Orltes: una “carota” nel ghiacciaio per studiare i cambiamenti climatici
La sonda, lunga settanta metri, verrà posizionata a quota 3850. Intanto le recenti nevicate hanno suggerito la rimozione dei teli geotessili posti su alcuni ghiacciai lombardi, dove lo spessore preservato dallo scioglimento estivo è risultato più che soddisfacente.
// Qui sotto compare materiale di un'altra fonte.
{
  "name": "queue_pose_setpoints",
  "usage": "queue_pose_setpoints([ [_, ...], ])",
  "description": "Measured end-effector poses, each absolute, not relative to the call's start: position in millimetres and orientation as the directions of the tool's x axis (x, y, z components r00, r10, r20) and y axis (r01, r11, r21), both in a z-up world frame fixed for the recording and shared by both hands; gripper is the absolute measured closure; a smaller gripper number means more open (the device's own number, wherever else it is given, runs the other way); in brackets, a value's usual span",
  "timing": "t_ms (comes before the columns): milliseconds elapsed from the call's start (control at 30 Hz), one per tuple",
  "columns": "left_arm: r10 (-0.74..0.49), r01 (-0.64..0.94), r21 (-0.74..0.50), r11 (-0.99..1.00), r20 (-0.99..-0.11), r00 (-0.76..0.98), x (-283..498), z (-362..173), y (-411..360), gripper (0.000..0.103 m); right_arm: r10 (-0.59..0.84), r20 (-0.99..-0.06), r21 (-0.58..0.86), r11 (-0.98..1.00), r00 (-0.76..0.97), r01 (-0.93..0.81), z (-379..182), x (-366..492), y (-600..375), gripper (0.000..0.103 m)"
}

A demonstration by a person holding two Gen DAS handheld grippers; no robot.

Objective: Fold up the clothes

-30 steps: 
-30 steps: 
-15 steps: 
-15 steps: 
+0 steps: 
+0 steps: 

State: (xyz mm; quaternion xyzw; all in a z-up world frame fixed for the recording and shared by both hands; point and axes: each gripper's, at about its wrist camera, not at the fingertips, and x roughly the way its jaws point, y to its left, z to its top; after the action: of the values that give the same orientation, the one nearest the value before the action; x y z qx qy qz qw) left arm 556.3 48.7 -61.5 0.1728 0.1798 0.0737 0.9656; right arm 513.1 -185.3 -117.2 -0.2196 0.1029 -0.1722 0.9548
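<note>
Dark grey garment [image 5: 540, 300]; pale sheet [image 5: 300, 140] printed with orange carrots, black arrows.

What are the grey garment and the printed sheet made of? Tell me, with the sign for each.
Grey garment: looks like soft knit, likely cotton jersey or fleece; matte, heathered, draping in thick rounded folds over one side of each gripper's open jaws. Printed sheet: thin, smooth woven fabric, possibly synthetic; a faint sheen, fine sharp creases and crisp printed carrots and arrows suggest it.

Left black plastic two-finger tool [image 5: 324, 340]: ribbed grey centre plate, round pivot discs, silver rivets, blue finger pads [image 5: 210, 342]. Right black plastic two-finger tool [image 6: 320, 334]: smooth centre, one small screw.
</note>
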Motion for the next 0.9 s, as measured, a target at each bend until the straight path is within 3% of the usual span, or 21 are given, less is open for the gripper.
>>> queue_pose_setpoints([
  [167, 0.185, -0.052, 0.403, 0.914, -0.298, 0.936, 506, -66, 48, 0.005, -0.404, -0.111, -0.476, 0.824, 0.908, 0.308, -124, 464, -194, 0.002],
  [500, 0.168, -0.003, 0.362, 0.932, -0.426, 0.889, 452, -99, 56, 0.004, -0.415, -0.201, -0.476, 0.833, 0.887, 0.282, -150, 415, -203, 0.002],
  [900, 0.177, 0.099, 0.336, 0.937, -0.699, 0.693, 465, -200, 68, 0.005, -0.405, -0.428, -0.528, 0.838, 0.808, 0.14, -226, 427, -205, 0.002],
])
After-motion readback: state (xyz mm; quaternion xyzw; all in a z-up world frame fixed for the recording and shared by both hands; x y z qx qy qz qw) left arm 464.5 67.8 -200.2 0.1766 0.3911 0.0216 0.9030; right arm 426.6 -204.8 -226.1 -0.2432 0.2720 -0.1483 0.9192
Le nostre Alpi diventeranno ancora oggetto di studio da parte degli scienziati che vogliono capire i continui saliscendi del clima. Questa volta è in programma una serie di ricerche nel gruppo dell’Orltes, in Alto Adige, dove a breve verrà installata una sonda che penetrerà nel ghiaccio per tutto il suo spessore, ovvero circa settanta metri.
L’esperimento prenderà il via a quota 3850 e i ricercatori contano di estrarre elementi sufficienti a capire l’evoluzione del clima negli ultimi decenni. La ricerca, cui si affiancheranno anche uno studio di medicina d’alta quota, sara’ svolta da un team composto da studiosi italiani, americani ed austriaci, coordinati dal Byrd Polar Research, dell’Universita’ dell’Ohio, assieme all’Ufficio idrografico della Provincia autonoma di Bolzano.
Intanto le prime nevicate e il forte calo delle temperature ha permesso di rimettere a nudo i ghiacciai lombardi preservati dalle coperture geotessili nel corso della stagione estiva. Da oggi, martedì 20, il Presena ad esempio scintilla di luce propria e mostra i suoi due metri di spessore in più, salvati artificialmente dalle grinfie del cocente sole dell’estate.